Önce Anayasa’ya bunun bir kurum olarak girmesi şart. Sonra bunun değişik dalları oluşturulabilir. Örneğin “laiklik omdusmanlığı” bir başkan yardımcılığı olarak düzenlenebilir. Bildiğim kadarıyla AKP ombudsmanlıkla ilgili Anayasal düzenleme için epey yol katetmiş durumda.
Ortalama Müslüman
Peki AKP “laiklik ombudsmanlığı” na yanaşır mı?
AKP ön savunmasında laikliğin bir devlet durumu olduğunu, kişilerin laik olamayacağını savunuyor. Yani hâlâ o klasik laiklik anlayışında duruyor. Bir yurttaşlık hakkı olarak laikliğin ihlal edilmesinin yurttaşların canını ne kadar yaktığının hâlâ farkında değil. AKP ve dindarların tıkandığı nokta şu: Dindarlığı normal, bunun dışındaki tutumları anormal, hoşgörülmesi gereken davranışlar olarak görüyorlar. Bütün sorun da buradan çıkıyor. Halbuki hiçbir öznel dindarlık anlayışı hayatın “normal” durumu olarak görülmemelidir. Türkiye’de dini çeşitli biçimlerde anlayan ve yaşayan milyonlarca insan var. Dolayısıyla ilk olarak “ortalama Müslüman” diye bir şeyin olmadığını kabul etmemiz şart. Ancak onları ikna etmek için ek olarak din ve vicdan hürriyetleriyle ilgili bir başka kurum oluşturulabilir. Belki bu ikisini bir arada götürmek daha akılcı olur. Tek bir ombudsman ikisine birden bakabilir. Öte yandan dinsel normların dayatılmasından memnunmuş gibi görünen kesimlerin arasında da bunu sorgulamaya hazır insanlar var. Ortaya çıktığı anda o yapı dağılmaya ve yeni koalisyonlar oluşmaya başlar.
Tek kişi olur
Ombudsman derken bir kişiyi mi kastediyorsunuz?
Bu tek bir kişi ama altında çalışan çok kişi olur.
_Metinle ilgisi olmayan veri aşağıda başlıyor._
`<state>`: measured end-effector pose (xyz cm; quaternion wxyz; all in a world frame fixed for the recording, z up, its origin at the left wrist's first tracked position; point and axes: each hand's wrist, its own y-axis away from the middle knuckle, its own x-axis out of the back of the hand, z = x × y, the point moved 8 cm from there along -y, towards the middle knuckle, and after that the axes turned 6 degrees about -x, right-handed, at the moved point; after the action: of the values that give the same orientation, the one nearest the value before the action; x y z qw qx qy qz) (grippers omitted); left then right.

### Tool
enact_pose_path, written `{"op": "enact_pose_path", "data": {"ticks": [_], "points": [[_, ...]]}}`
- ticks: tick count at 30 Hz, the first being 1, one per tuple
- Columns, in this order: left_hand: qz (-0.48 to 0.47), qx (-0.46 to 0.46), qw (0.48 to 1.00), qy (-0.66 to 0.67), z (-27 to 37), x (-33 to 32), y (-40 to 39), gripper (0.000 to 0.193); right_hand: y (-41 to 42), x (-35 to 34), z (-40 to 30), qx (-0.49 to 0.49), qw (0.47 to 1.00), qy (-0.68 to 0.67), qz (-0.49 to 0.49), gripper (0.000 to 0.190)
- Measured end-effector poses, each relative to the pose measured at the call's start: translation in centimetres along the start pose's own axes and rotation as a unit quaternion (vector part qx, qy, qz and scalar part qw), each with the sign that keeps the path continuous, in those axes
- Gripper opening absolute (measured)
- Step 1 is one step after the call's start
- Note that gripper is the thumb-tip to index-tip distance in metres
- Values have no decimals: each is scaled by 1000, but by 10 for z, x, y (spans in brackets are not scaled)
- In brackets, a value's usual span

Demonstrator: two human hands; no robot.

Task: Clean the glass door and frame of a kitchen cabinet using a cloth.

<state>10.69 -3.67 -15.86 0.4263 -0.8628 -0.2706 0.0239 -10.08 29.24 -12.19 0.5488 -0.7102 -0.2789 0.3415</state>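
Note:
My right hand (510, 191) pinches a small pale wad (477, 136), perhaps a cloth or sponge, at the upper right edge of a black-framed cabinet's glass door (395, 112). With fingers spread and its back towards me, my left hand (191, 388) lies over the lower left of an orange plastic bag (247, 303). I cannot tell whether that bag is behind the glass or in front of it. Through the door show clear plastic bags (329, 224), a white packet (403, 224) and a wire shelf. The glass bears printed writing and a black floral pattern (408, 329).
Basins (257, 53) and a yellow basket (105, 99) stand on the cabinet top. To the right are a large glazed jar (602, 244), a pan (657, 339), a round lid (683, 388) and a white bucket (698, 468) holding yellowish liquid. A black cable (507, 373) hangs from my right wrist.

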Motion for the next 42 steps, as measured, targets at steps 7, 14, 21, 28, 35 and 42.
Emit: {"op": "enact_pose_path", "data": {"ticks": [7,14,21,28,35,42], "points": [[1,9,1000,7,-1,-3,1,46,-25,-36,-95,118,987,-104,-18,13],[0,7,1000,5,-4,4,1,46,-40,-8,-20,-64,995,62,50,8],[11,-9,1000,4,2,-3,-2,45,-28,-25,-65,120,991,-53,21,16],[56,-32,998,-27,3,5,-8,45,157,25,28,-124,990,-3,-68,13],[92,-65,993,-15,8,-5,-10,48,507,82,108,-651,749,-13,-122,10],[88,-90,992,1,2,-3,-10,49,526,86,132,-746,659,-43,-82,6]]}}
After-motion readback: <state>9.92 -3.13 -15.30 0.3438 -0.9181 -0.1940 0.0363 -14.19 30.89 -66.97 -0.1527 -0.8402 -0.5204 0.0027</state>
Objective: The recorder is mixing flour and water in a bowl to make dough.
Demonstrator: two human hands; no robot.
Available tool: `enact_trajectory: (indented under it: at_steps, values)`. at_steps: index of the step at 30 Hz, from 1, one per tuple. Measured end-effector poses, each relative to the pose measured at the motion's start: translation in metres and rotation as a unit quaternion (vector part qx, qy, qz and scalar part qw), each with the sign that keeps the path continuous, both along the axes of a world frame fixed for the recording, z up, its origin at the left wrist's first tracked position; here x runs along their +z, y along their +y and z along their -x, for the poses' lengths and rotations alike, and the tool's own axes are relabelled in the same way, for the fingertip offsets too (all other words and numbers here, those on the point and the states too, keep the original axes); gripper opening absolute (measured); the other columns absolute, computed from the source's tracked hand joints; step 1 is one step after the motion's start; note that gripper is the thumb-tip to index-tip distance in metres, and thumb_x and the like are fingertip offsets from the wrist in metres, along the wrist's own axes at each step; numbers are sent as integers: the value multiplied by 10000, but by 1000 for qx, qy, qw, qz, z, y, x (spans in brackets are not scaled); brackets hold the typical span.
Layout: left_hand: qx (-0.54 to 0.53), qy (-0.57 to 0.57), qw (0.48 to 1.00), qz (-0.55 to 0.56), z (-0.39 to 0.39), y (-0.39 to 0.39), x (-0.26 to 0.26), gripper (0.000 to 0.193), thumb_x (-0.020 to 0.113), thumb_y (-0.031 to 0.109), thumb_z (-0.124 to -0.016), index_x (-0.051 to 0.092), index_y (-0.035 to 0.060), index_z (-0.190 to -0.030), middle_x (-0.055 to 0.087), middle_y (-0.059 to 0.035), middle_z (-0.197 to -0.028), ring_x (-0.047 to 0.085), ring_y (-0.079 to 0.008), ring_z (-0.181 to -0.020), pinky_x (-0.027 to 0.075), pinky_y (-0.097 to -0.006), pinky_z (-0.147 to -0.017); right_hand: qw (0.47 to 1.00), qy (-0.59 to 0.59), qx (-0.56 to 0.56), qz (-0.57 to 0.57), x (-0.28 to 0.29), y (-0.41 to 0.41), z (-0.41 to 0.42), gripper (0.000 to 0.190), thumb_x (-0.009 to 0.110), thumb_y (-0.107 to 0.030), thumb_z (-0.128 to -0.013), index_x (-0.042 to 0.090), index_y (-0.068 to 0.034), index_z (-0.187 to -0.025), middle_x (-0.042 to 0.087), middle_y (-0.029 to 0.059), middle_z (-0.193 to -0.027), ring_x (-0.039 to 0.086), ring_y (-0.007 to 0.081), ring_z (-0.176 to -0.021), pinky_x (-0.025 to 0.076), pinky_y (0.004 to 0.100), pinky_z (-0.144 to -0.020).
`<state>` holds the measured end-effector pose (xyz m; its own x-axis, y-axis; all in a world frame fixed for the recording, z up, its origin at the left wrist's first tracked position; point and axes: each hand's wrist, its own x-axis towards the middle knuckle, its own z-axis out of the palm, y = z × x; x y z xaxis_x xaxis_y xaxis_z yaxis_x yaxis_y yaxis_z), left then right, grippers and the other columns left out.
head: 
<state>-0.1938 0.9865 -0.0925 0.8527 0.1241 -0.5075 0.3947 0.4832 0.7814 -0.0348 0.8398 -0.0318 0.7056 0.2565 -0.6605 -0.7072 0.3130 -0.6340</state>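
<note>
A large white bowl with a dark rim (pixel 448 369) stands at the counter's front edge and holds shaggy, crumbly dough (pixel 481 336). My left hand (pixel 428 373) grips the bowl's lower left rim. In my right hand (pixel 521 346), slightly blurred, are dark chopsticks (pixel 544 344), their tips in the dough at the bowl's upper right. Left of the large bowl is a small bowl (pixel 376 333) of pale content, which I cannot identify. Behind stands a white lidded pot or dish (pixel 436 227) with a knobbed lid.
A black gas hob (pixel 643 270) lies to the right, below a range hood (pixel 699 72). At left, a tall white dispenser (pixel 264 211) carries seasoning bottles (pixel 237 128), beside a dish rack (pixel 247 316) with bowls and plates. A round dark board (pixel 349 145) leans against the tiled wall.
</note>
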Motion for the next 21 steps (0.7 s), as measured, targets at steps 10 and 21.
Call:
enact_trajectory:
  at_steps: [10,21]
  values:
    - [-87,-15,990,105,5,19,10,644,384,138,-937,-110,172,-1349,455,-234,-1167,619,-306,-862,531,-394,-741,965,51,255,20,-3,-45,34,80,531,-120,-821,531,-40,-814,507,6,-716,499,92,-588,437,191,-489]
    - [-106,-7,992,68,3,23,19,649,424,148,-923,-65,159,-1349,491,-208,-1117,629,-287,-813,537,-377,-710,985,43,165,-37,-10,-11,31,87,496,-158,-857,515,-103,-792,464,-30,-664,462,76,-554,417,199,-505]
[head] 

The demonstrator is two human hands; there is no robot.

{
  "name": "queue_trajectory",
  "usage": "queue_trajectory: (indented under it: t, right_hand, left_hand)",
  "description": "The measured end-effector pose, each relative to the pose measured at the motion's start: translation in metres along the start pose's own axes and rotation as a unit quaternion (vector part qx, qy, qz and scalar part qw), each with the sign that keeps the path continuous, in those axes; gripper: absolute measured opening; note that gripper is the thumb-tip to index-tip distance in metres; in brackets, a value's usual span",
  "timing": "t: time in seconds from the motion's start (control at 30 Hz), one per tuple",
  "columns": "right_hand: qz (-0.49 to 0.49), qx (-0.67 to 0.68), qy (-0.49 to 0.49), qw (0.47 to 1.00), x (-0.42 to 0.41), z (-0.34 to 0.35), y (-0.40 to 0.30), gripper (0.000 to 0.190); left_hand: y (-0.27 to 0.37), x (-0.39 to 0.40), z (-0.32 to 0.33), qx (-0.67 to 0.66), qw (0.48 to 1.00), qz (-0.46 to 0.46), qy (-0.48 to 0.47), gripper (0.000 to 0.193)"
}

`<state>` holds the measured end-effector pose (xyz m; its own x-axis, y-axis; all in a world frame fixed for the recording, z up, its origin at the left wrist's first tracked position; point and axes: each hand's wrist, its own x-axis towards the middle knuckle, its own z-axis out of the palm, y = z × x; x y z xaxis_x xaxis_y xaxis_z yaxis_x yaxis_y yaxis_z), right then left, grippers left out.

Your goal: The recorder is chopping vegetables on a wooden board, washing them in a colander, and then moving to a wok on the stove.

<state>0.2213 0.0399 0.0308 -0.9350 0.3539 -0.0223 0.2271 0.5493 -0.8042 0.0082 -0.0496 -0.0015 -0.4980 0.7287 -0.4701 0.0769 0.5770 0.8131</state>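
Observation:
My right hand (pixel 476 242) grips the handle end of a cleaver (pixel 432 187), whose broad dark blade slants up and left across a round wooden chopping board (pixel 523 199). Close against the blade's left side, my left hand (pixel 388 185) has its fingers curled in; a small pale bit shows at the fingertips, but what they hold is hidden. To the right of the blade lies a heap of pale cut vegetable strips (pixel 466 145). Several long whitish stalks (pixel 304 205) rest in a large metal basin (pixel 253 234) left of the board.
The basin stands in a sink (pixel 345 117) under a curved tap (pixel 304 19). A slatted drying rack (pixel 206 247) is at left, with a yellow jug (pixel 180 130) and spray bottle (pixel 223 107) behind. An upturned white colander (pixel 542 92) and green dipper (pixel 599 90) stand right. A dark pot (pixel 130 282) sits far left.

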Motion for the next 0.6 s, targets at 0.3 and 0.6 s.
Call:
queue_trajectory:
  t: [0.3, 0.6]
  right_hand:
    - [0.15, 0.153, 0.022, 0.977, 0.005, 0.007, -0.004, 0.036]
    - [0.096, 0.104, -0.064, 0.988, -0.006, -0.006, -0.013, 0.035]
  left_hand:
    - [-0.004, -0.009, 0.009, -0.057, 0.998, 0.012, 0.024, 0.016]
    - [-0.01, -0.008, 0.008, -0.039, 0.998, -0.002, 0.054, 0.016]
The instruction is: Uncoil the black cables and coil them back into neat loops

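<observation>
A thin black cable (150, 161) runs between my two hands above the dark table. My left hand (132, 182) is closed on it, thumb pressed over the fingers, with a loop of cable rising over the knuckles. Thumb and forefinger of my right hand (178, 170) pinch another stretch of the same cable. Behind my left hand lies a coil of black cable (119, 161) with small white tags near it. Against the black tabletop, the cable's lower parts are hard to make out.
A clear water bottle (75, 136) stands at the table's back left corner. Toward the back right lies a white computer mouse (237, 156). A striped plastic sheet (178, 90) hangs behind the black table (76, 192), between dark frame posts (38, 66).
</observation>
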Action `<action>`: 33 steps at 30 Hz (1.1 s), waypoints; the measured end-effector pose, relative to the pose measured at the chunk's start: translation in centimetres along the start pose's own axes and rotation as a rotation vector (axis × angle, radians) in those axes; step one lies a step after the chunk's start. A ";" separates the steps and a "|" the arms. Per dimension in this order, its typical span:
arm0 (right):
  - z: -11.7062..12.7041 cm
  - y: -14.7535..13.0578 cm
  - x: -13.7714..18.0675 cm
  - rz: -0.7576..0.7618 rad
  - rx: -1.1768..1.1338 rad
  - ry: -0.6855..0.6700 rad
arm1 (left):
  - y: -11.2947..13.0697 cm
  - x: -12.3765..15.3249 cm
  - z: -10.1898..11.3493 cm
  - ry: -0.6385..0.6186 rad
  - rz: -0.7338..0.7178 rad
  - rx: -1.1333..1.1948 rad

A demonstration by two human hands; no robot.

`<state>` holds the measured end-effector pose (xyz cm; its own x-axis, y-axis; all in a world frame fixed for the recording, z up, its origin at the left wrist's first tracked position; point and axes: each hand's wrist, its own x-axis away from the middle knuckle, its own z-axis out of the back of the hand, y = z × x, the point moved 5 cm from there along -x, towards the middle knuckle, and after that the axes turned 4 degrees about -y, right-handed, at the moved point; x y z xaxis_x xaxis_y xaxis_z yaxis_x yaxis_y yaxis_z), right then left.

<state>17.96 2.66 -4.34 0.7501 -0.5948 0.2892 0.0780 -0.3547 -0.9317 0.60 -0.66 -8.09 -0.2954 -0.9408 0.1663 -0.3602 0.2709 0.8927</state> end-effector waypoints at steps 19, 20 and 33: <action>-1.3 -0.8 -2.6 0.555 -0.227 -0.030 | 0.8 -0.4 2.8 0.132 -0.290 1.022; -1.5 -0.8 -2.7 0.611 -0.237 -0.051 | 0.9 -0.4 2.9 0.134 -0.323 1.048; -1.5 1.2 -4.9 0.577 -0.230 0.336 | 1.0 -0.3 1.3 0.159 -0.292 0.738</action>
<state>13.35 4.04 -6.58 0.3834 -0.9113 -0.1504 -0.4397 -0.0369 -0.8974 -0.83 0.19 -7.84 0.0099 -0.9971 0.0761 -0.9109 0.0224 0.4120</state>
Bu, özüne ve sözüne güvenilir, hukuk bilgisine sahip, hakemlik de yapabilecek bir kişi olmalı. Ombudsmanı TBMM seçeceği için gücü de epey fazla olacaktır.
Ya laikliğe hassas olmayan biri seçilirse...
Siyasette tabii her şey olur ama o zaman da bu iş yürümez. Oraya seçilen kişi laikliği bir yurttaşlık hakkı olarak görmeli ki adım atsın. Biz sosyal bir çatışmanın siyasal bir çatışmaya dönüşmemesine, tam tersine hukuk çerçevesinde çözülmesine çalışıyoruz. Ama bu talebi sulandırmaya kalkarlarsa siyasallaşması da kaçınılmaz olur.